Data items
+ + +

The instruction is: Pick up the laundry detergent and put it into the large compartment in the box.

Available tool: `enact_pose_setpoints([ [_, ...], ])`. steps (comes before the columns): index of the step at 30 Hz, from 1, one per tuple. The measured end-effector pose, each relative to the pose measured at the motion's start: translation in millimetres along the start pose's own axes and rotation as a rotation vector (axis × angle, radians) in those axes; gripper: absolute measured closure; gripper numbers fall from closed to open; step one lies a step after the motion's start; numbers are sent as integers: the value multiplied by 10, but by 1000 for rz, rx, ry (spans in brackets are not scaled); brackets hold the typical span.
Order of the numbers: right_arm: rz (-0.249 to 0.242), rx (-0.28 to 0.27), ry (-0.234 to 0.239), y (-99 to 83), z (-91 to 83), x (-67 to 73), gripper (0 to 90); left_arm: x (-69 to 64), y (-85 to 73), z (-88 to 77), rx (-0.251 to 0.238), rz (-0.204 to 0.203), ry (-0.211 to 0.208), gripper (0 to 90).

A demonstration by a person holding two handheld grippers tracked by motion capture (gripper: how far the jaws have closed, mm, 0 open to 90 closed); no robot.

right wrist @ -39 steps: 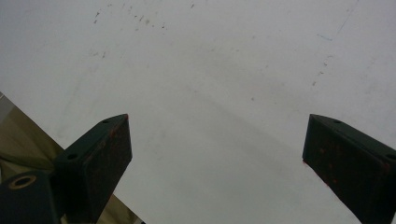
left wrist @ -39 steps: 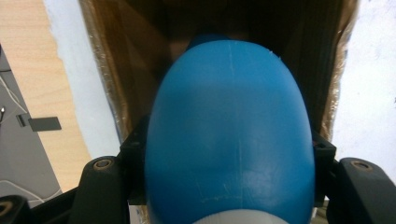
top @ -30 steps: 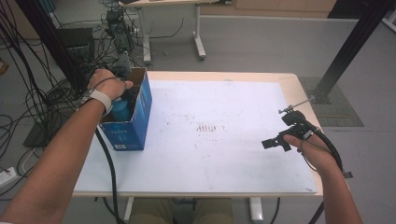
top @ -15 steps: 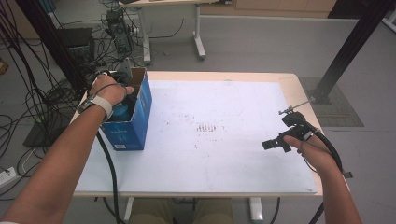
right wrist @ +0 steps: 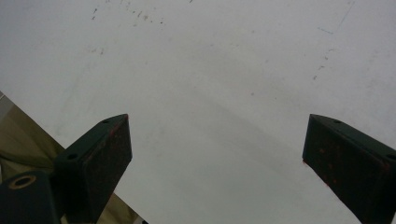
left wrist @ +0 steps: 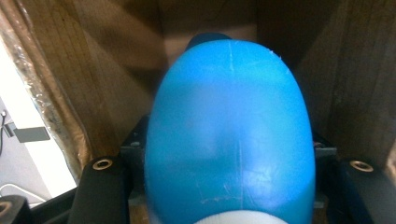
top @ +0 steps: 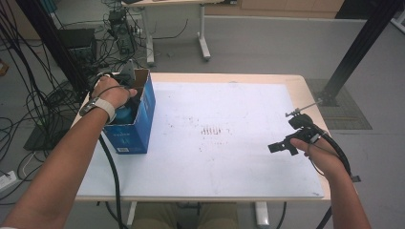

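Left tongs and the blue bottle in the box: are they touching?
Touching. In the left gripper view the blue bottle sits between the two black jaws of the left tongs, which press against its sides, inside the cardboard box.

The box (top: 131, 126) is bright blue outside with small white print low on its near face; its inside walls (left wrist: 93, 70) are plain brown cardboard. The bottle (left wrist: 229, 130) in it is glossy sky blue with a thin pale seam down its middle and a white band at its lower edge. The left tool (left wrist: 229, 186) has black jaws with brass-coloured rivets. The right tool (right wrist: 217, 154) is black too, its pads flecked with red. The counter (top: 229, 157) is white with scattered small brown specks and a pale wooden rim. The floor (top: 267, 47) is grey
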State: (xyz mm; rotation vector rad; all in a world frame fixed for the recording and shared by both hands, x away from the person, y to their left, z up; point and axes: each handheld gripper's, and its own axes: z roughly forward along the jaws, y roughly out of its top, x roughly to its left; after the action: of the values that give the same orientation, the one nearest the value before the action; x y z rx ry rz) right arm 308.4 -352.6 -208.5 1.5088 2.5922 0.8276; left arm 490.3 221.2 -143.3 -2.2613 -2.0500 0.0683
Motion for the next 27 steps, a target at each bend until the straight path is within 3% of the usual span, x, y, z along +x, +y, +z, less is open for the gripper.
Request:
enact_pose_setpoints([
  [27,-3,-5,0,9,-16,6,78,-3,-9,0,4,1,2,384],
])
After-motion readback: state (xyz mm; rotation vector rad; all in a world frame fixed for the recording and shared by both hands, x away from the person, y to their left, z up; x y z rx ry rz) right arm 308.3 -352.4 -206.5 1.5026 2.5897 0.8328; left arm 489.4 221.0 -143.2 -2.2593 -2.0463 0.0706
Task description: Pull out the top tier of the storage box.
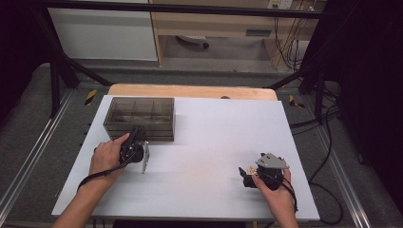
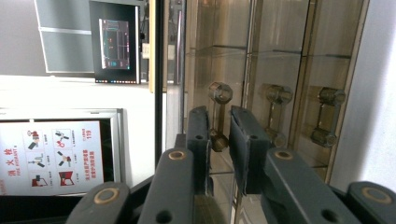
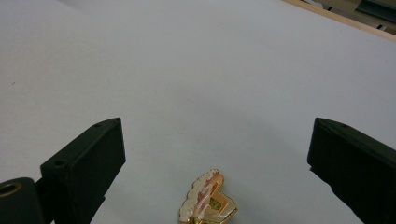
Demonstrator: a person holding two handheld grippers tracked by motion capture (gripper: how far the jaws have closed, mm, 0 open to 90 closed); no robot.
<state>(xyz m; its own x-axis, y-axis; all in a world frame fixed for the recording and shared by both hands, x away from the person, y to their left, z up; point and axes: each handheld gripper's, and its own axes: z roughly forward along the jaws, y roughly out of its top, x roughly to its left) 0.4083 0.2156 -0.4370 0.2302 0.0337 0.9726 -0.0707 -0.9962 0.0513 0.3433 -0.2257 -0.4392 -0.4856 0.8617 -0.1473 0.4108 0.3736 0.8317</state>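
Black hand-held gripper (image 1: pixel 137 137), grey three-cornered plate (image 1: pixel 272 161)

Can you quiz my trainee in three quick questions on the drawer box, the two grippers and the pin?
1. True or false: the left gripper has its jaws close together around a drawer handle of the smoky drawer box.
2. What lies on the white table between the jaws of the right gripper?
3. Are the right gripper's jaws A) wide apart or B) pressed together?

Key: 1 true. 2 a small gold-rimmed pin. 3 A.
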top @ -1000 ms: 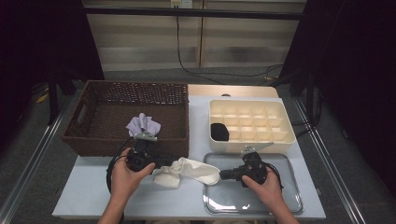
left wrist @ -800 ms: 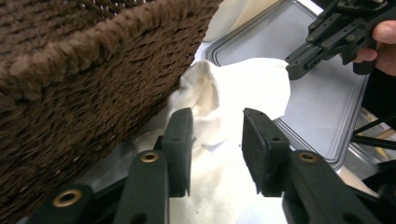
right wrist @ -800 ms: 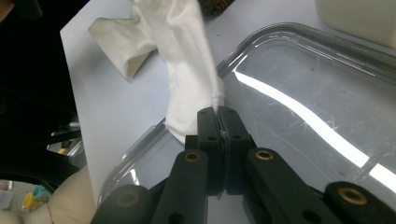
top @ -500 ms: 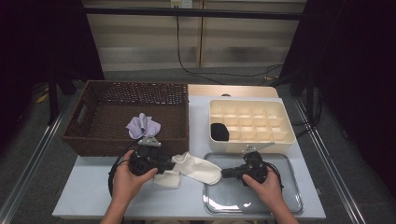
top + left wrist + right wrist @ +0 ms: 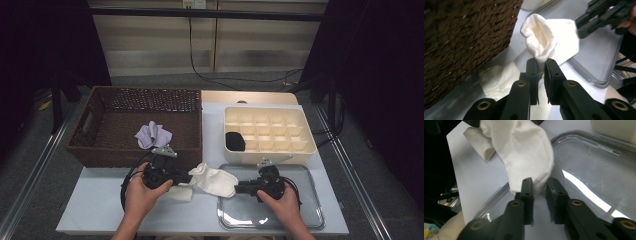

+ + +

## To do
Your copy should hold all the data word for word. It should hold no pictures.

## Response to the exercise
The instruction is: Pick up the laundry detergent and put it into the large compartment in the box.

Available tool: `enact_pose_setpoints([ [_, ...], ])`. steps (comes before the columns): index of the step at 30 Hz, from 1, one per tuple. The measured end-effector pose, each relative to the pose measured at the motion's start: translation in millimetres along the start pose's own axes and rotation as a rotation vector (axis × angle, radians) in those axes; gripper: absolute measured closure; gripper numbers fall from closed to open; step one lies a step after the motion's start; numbers are sent as integers: the value multiplied by 10, but by 1000 for rz, rx, ry (spans in brackets are not scaled); brackets hold the typical span.
Order of the numbers: right_arm: rz (-0.249 to 0.242), rx (-0.28 to 0.27), ry (-0.234 to 0.239), y (-99 to 83), z (-91 to 83), x (-67 to 73), gripper (0 to 90); left_arm: x (-69 to 64), y (-85 to 73), z (-88 to 77), rx (-0.251 to 0.238), rz (-0.204 to 0.203), ry (-0.211 to 0.208), gripper (0 to 90).

A demonstration by a person holding two handheld grippers tracked by motion capture (gripper: how far the jaws have closed, mm, 0 open to 90 closed); no robot.

right wrist @ -39 steps: 
left wrist @ -39 steps: 
top @ -30 steps: 
top @ -15 steps: 
right wrist @ +0 steps: 
left wrist @ +0 steps: 
top @ +0 steps: 

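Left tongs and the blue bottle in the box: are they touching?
Touching. In the left gripper view the blue bottle sits between the two black jaws of the left tongs, which press against its sides, inside the cardboard box.

The box (top: 131, 126) is bright blue outside with small white print low on its near face; its inside walls (left wrist: 93, 70) are plain brown cardboard. The bottle (left wrist: 229, 130) in it is glossy sky blue with a thin pale seam down its middle and a white band at its lower edge. The left tool (left wrist: 229, 186) has black jaws with brass-coloured rivets. The right tool (right wrist: 217, 154) is black too, its pads flecked with red. The counter (top: 229, 157) is white with scattered small brown specks and a pale wooden rim. The floor (top: 267, 47) is grey
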State: (xyz mm; rotation vector rad; all in a world frame fixed for the recording and shared by both hands, x away from the person, y to their left, z up; point and axes: each handheld gripper's, and its own axes: z roughly forward along the jaws, y roughly out of its top, x roughly to its left; after the action: of the values that give the same orientation, the one nearest the value before the action; x y z rx ry rz) right arm 308.4 -352.6 -208.5 1.5088 2.5922 0.8276; left arm 490.3 221.2 -143.3 -2.2613 -2.0500 0.0683
Motion for the next 27 steps, a target at each bend until the straight path is within 3% of the usual span, x, y, z along +x, +y, +z, less is open for the gripper.
Request:
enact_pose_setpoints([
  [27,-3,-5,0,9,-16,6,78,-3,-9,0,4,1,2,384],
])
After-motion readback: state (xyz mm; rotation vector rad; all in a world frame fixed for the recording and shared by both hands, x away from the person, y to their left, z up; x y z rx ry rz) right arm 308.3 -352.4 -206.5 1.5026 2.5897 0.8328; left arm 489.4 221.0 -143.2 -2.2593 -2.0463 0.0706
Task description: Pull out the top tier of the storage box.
Demonstrator: a person holding two handheld grippers tracked by motion capture (gripper: how far the jaws have closed, mm, 0 open to 90 closed); no robot.
<state>(xyz m; its own x-axis, y-axis; all in a world frame fixed for the recording and shared by both hands, x away from the person, y to their left, z up; point and axes: each handheld gripper's, and its own axes: z roughly forward along the jaws, y roughly out of its top, x roughly to its left) 0.4083 0.2156 -0.4370 0.2302 0.0337 0.9726 -0.0707 -0.9962 0.0513 0.3433 -0.2257 -0.4392 -0.4856 0.8617 -0.1473 0.4108 0.3736 0.8317</state>
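Black hand-held gripper (image 1: pixel 137 137), grey three-cornered plate (image 1: pixel 272 161)

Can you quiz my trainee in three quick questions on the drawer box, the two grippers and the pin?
1. True or false: the left gripper has its jaws close together around a drawer handle of the smoky drawer box.
2. What lies on the white table between the jaws of the right gripper?
3. Are the right gripper's jaws A) wide apart or B) pressed together?

Key: 1 true. 2 a small gold-rimmed pin. 3 A.
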top @ -1000 ms: 
left wrist @ -800 ms: 
right wrist @ -800 ms: 
top @ -500 ms: 
top + left wrist + right wrist @ +0 ms: 

Nothing further belongs to this answer.